**Instructions for the task**
The required output is the exact run of lines below that opens at the line with "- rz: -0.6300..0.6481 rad" and closes at the line with "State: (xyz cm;".

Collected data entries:
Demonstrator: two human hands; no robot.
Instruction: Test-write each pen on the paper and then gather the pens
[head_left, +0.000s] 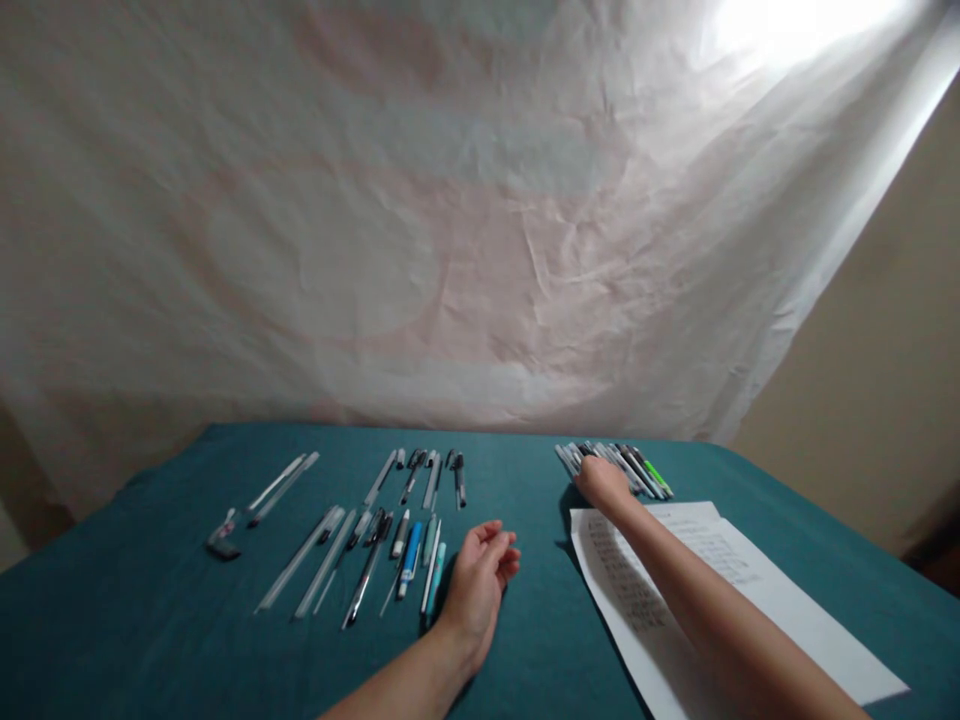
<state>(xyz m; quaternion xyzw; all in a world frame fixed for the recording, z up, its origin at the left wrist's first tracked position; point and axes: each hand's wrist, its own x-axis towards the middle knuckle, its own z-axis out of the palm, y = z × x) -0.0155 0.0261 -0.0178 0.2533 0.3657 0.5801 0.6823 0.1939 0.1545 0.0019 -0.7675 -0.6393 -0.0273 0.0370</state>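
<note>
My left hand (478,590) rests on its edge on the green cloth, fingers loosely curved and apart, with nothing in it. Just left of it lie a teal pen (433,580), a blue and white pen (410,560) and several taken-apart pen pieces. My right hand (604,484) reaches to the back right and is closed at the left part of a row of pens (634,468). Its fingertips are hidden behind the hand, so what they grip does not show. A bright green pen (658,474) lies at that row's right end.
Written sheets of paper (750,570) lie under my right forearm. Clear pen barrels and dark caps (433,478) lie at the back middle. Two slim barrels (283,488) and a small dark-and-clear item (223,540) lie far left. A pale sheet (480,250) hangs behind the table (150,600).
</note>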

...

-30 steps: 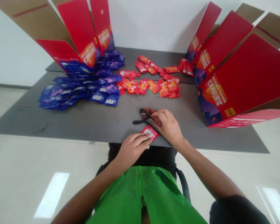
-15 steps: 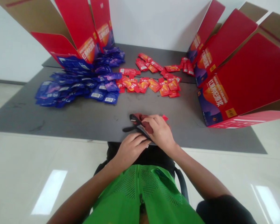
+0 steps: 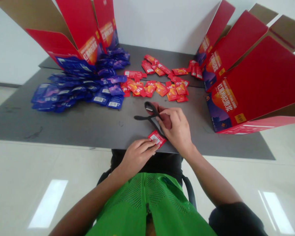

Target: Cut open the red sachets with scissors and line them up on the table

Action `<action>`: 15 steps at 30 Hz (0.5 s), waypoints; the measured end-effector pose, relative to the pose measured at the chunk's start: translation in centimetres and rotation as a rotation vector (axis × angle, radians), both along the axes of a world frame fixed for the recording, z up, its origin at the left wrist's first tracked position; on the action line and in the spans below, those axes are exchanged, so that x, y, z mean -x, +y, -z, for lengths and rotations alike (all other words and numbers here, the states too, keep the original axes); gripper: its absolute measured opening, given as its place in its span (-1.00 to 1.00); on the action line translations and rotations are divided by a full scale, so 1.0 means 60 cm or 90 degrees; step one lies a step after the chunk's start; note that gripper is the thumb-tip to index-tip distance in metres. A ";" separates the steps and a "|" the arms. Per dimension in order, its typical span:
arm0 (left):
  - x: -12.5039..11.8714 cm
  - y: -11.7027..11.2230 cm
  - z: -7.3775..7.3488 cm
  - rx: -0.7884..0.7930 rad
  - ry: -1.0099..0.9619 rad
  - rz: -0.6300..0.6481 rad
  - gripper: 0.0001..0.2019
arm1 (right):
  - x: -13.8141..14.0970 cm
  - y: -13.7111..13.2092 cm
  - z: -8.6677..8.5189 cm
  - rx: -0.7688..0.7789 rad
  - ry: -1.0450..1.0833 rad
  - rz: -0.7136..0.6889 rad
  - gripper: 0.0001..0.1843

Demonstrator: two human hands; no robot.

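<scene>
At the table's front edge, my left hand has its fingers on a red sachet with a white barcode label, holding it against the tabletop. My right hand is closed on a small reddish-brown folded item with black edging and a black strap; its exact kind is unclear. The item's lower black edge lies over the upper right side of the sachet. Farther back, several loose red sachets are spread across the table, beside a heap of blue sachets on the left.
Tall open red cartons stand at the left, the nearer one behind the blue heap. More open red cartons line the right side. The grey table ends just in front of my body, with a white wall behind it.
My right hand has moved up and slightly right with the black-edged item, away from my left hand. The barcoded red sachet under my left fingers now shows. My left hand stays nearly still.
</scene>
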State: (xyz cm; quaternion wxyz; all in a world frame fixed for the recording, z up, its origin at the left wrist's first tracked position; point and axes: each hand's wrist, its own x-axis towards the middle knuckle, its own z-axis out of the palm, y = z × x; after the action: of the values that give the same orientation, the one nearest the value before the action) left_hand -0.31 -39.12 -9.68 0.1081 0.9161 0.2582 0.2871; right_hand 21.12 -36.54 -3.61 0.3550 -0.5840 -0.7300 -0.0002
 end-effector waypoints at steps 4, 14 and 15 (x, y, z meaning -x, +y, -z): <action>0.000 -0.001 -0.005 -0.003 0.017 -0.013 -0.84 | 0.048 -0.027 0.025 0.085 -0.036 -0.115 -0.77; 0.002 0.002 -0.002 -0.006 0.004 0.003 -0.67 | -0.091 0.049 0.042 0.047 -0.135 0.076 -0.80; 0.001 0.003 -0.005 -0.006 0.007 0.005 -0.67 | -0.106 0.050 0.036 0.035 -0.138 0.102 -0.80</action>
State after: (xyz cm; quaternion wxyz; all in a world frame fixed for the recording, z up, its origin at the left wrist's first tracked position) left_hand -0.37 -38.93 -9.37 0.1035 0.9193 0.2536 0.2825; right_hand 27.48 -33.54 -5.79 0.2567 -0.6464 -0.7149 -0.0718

**Completed exercise**
  - rz: -0.6300..0.6481 rad
  - gripper: 0.0001..0.2019
arm1 (right):
  - x: -13.8141..14.0970 cm
  - y: -13.7111..13.2092 cm
  - z: -8.6677..8.5189 cm
  - rx: -0.7688..0.7789 rad
  - ry: -1.0450..1.0833 rad
  - rz: -0.7136..0.6889 rad
  - gripper: 0.0001..0.1843

Demonstrator: two human hands; no robot.

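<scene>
At the table's front edge, my left hand has its fingers on a red sachet with a white barcode label, holding it against the tabletop. My right hand is closed on a small reddish-brown folded item with black edging and a black strap; its exact kind is unclear. The item's lower black edge lies over the upper right side of the sachet. Farther back, several loose red sachets are spread across the table, beside a heap of blue sachets on the left.
Tall open red cartons stand at the left, the nearer one behind the blue heap. More open red cartons line the right side. The grey table ends just in front of my body, with a white wall behind it.
My right hand has moved up and slightly right with the black-edged item, away from my left hand. The barcoded red sachet under my left fingers now shows. My left hand stays nearly still.
</scene>
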State: (xyz cm; quaternion wxyz; all in a world frame fixed for the recording, z up, its origin at the left wrist's first tracked position; point and axes: each hand's wrist, its own x-axis towards the middle knuckle, its own z-axis out of the palm, y = z × x; after the action: of the values that give the same orientation, the one nearest the value before the action) left_hand -0.31 -39.12 -9.68 0.1081 0.9161 0.2582 0.2871; right_hand 21.12 -36.54 -3.61 0.3550 -0.5840 -0.7300 -0.0002

The exercise calls for nothing more than this answer.